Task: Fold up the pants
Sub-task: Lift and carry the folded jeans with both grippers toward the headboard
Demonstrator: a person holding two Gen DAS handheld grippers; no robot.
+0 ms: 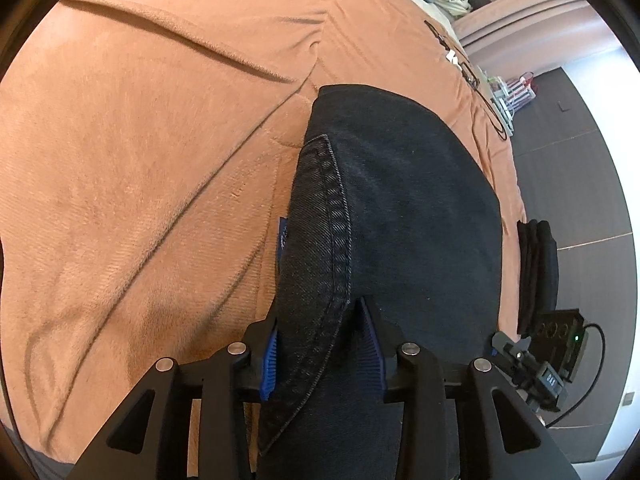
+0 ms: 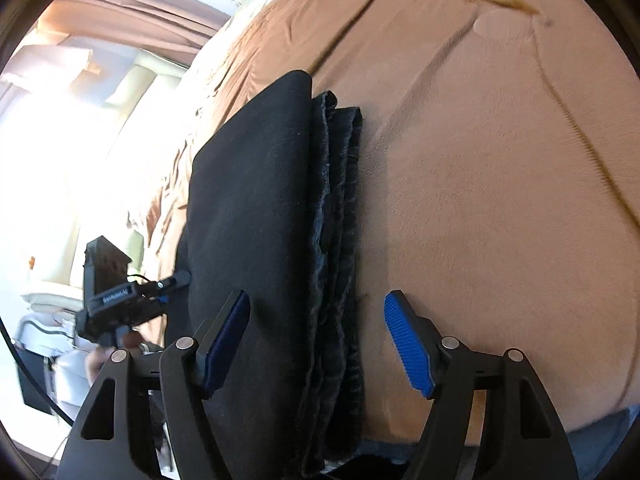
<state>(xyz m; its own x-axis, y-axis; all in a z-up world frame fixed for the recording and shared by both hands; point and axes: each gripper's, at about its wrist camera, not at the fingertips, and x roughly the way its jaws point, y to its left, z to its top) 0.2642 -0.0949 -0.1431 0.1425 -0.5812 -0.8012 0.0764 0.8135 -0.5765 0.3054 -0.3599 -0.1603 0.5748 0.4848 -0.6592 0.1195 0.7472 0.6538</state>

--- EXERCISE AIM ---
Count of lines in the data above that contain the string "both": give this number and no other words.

--- ANSWER BELOW ---
2